What this task involves: In the data below, retype exactly the line that contains "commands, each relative" and every line after it, through the last.

Data below:
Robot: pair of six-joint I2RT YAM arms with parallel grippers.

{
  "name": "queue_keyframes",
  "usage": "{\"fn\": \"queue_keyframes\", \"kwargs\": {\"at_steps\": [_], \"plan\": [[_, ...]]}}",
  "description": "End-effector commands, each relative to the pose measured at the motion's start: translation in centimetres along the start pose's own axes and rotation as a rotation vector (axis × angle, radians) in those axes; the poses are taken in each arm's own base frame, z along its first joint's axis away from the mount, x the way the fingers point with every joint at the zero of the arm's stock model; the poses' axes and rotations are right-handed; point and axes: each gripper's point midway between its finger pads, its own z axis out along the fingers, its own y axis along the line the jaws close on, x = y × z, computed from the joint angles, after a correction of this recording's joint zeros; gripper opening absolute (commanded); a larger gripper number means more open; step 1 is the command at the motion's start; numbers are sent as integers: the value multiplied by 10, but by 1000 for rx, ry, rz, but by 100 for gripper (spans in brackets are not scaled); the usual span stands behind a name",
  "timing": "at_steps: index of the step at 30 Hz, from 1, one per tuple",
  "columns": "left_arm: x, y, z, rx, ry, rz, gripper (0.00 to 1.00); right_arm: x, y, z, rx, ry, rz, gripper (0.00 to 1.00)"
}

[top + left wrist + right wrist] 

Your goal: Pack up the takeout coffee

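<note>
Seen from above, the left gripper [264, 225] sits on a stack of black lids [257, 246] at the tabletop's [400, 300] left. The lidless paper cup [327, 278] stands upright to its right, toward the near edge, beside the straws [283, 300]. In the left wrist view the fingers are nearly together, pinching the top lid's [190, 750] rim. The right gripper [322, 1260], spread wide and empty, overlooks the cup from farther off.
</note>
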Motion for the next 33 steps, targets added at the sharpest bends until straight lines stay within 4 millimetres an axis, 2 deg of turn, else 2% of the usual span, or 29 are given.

Task answer:
  "description": "End-effector commands, each relative to the pose measured at the motion's start: translation in centimetres along the start pose's own axes and rotation as a rotation vector (axis × angle, radians) in those axes; the poses are taken in each arm's own base frame, z along its first joint's axis away from the mount, x the way the fingers point with every joint at the zero of the arm's stock model; the poses' axes and rotations are right-handed; point and axes: each gripper's point midway between its finger pads, its own z axis out along the fingers, its own y axis along the line the jaws close on, x = y × z, computed from the joint angles, after a correction of this recording's joint zeros; gripper opening absolute (commanded); a larger gripper number means more open; step 1 is the command at the motion's start; numbers are sent as integers: the value multiplied by 10, but by 1000 for rx, ry, rz, but by 100 for gripper (spans in brackets are not scaled); the usual span stands behind a name",
  "timing": "at_steps: index of the step at 30 Hz, from 1, one per tuple",
  "columns": "left_arm: x, y, z, rx, ry, rz, gripper (0.00 to 1.00); right_arm: x, y, z, rx, ry, rz, gripper (0.00 to 1.00)"
}

[top + left wrist + right wrist] 

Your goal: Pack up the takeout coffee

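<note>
Seen from above, the left gripper [264, 225] sits on a stack of black lids [257, 246] at the tabletop's [400, 300] left. The lidless paper cup [327, 278] stands upright to its right, toward the near edge, beside the straws [283, 300]. In the left wrist view the fingers are nearly together, pinching the top lid's [190, 750] rim. The right gripper [322, 1260], spread wide and empty, overlooks the cup from farther off.
</note>
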Motion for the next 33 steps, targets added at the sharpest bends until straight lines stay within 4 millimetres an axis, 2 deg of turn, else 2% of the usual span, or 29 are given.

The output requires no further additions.